Ce projet de loi devant le Sénat confirme cette prédiction.

Il n’existe aucune raison impérieuse ou altruiste de supprimer ou de prolonger la durée des mandats. La crise de gouvernance de l’Afrique a aggravé sa crise de développement.

C’est pourquoi, au fil des années, nous avons essayé de construire des institutions de gouvernance fortes, indépendantes des présidents et de leurs acolytes.

Ces institutions — parlement, pouvoir judiciaire, organes électoraux et autres — créent des systèmes et des procédures qui non seulement contrôlent les excès du gouvernement, mais permettent également aux citoyens de demander des comptes au gouvernement en choisissant de mettre fin à son mandat ou de le prolonger.

La limitation des mandats n’est donc pas une question de fantaisie ou d’arbitraire : elle permet aux citoyens d’évaluer leur gouvernement et de décider de prolonger ou de mettre fin à son mandat. Elle est au cœur de l’idée démocratique.

Les pays africains qui ont supprimé ou prolongé la limitation des mandats se caractérisent par la dictature et la stagnation économique. Notre propre expérience le montre bien.

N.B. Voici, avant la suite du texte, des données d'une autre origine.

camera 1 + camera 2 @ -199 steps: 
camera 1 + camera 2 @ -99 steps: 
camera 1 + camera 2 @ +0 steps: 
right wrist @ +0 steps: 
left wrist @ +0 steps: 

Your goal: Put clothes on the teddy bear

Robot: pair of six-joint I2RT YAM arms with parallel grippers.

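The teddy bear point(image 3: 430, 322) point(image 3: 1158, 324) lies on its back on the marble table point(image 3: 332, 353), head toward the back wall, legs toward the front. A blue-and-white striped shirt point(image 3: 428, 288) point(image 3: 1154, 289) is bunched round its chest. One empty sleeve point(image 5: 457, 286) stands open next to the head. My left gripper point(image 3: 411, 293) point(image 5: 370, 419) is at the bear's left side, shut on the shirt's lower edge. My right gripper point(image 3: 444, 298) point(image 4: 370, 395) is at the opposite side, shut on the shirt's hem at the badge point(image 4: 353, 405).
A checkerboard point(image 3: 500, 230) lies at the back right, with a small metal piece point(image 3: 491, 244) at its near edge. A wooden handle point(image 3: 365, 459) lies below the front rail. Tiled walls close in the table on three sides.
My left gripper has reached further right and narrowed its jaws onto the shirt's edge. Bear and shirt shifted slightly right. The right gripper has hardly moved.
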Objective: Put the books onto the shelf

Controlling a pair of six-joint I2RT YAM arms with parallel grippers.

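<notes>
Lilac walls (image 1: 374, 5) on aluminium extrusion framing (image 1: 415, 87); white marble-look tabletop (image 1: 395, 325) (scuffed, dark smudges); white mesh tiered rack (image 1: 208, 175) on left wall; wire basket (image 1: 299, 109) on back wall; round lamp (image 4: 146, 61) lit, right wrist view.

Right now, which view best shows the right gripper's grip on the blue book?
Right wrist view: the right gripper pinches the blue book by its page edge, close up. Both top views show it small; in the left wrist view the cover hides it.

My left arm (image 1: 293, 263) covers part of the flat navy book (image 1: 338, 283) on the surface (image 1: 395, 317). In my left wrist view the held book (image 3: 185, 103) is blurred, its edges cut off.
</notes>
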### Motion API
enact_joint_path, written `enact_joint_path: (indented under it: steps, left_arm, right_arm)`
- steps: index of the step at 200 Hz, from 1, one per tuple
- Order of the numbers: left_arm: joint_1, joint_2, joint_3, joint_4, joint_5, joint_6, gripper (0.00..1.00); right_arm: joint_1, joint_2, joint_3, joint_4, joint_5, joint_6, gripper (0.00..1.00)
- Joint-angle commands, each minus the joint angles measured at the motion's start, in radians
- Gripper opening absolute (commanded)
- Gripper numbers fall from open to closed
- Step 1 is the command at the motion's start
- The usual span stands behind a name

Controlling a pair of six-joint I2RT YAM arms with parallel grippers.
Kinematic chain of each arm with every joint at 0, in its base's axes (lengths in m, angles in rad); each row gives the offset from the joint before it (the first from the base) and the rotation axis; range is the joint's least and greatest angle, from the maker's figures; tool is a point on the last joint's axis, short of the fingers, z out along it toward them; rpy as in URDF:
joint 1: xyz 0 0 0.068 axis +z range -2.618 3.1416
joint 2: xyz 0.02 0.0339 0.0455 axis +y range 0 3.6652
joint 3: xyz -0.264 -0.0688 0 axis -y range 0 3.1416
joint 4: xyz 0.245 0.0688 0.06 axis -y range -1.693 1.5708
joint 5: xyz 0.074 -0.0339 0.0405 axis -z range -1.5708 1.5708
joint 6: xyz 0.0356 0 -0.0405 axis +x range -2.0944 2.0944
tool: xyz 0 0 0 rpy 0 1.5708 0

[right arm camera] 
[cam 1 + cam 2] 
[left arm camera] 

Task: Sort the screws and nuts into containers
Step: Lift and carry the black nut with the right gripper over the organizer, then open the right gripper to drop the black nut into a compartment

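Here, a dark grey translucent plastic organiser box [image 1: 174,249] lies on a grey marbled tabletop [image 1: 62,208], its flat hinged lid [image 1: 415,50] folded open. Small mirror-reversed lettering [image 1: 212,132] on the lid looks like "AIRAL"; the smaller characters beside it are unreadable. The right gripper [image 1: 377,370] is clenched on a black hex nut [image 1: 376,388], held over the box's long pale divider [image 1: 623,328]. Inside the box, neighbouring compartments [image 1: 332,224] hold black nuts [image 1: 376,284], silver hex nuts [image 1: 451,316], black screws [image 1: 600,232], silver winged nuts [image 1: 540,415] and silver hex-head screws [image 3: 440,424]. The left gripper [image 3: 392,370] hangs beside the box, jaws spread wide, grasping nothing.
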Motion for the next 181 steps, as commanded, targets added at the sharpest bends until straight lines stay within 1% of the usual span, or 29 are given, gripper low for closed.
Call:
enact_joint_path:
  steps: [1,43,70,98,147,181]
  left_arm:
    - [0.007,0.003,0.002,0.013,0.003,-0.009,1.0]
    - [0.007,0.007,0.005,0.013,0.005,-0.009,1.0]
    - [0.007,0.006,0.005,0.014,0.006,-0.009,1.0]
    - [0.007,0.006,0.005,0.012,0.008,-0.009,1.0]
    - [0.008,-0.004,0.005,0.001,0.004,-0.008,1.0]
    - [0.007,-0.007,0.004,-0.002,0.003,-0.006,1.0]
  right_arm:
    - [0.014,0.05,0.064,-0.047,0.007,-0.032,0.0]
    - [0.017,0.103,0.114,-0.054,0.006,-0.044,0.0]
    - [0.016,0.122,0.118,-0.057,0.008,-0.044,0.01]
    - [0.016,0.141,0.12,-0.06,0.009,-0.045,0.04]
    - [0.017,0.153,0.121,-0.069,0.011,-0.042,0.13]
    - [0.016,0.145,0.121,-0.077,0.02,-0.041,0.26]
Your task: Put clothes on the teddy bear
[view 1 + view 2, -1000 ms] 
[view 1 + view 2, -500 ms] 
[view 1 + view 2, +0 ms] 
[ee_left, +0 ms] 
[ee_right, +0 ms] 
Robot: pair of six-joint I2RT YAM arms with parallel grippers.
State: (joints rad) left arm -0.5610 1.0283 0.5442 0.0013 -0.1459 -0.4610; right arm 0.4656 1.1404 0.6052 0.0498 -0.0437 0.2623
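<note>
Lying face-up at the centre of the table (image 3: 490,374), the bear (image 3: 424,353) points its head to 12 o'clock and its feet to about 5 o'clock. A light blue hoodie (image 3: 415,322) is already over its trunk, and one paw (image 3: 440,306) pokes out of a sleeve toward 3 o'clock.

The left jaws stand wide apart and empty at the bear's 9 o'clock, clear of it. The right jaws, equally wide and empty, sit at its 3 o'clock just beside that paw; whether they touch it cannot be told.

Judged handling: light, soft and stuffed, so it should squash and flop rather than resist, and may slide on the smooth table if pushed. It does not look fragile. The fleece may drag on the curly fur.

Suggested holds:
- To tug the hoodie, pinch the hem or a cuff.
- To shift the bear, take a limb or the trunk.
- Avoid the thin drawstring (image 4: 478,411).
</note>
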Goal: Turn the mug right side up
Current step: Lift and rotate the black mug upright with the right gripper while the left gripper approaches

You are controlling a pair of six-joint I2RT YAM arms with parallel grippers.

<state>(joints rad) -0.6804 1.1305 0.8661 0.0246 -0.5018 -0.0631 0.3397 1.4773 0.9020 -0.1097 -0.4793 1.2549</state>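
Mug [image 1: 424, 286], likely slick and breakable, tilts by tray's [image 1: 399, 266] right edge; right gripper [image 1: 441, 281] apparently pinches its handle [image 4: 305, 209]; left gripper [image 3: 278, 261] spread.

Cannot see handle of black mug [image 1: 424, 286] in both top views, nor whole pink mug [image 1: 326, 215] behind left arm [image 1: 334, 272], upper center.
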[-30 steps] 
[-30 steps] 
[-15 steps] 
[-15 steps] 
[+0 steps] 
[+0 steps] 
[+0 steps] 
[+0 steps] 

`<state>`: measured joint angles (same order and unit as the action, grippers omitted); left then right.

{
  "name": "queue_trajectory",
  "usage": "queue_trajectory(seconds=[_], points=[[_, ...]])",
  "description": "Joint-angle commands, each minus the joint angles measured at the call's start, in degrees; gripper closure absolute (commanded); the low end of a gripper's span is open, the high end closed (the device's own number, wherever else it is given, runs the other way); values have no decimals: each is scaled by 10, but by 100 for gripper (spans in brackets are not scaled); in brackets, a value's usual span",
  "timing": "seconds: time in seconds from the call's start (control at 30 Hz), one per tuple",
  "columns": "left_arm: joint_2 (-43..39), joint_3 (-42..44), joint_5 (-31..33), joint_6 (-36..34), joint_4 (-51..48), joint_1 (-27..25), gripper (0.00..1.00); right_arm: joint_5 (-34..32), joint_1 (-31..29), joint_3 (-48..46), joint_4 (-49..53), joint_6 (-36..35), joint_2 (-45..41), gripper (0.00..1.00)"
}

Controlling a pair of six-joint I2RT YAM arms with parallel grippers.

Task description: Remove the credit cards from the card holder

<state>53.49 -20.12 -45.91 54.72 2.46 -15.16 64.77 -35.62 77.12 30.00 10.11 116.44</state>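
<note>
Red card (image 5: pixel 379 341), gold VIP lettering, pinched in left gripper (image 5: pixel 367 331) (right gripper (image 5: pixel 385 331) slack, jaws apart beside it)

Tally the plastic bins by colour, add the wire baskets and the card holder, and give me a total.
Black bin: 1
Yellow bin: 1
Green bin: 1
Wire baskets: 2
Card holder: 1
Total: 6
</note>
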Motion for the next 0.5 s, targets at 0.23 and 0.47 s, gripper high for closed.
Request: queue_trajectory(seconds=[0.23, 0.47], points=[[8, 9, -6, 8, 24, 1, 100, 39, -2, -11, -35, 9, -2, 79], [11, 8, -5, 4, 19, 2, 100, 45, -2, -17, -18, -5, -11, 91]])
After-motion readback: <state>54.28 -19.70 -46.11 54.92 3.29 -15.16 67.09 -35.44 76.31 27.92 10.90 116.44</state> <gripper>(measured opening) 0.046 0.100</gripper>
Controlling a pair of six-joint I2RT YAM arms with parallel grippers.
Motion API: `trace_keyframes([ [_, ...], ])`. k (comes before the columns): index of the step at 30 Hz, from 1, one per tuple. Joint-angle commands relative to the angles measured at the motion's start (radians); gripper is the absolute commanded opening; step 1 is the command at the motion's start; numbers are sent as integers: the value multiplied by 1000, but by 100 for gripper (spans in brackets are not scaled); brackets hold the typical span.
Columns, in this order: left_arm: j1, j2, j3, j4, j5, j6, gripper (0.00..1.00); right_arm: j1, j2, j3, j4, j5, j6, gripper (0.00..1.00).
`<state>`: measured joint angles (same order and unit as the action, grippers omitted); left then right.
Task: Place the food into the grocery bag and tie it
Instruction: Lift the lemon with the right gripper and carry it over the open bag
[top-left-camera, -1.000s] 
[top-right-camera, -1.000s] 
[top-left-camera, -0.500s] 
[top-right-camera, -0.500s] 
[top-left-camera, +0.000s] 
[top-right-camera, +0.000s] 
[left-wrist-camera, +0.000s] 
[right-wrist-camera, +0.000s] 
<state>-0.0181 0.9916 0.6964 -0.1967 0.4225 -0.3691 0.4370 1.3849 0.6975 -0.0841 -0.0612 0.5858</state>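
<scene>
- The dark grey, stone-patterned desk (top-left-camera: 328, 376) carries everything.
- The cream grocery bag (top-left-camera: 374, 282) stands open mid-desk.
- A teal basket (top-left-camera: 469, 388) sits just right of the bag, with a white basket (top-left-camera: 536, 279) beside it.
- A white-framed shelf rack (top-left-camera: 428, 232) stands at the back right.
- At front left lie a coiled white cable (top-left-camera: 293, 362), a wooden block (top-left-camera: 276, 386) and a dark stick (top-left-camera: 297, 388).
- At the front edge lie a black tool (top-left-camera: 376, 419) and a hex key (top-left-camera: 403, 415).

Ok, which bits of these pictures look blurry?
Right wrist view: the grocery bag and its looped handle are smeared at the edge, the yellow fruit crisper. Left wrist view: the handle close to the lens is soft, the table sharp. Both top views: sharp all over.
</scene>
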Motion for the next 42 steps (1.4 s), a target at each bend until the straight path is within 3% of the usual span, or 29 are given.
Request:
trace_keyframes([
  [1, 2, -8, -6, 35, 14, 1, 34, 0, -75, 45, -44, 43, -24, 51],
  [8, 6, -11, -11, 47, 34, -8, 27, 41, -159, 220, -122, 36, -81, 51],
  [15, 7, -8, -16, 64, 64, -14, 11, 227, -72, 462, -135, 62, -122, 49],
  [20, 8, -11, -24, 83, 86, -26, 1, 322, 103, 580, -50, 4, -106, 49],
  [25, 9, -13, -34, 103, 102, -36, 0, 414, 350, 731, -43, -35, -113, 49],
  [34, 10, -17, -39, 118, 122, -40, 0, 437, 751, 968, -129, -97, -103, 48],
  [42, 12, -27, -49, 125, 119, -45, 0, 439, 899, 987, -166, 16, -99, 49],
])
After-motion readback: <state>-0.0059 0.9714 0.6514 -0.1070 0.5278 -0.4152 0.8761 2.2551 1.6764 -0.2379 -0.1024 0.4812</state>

Le règne de 14 ans de Jomo Kenyatta n’a pas seulement été extrêmement oppressif, il a également laissé un pays divisé selon des lignes tribales, avec une classe politique fabuleusement riche et des millions de citoyens affamés.

Les 24 ans de règne de Daniel arap Moi ont exacerbé les excès de Kenyatta. Lorsque Moi a quitté le pouvoir en 2002, tous les secteurs avaient été paralysés. Les chambres de torture construites à cet effet à Nyayo House sont un symbole macabre de l’ère Moi.

La limitation des mandats ne constitue pas un obstacle au développement. Les dix années de règne de Deng Xiao-Ping ont permis à des millions de Chinois de passer de la pauvreté à la prospérité.

Les dix premières années de présidence de Lula da Silva ont permis au Brésil de devenir une puissance économique majeure. Les dix années de règne de Lee Kuan Yew ont jeté les bases de l’ascension fulgurante de Singapour.

En revanche, les deux années de régime de Ruto ont été un véritable désastre. De son propre aveu et des révélations du vice-président limogé, le régime est corrompu et incompétent et ramène le pays vers la dictature.

Ce n’est pas sur cette base qu’un régime cherche à supprimer ou à prolonger la limitation des mandats. Au contraire, l’évaluation du régime de Ruto jusqu’à présent fait de la limitation des mandats une bouée de sauvetage.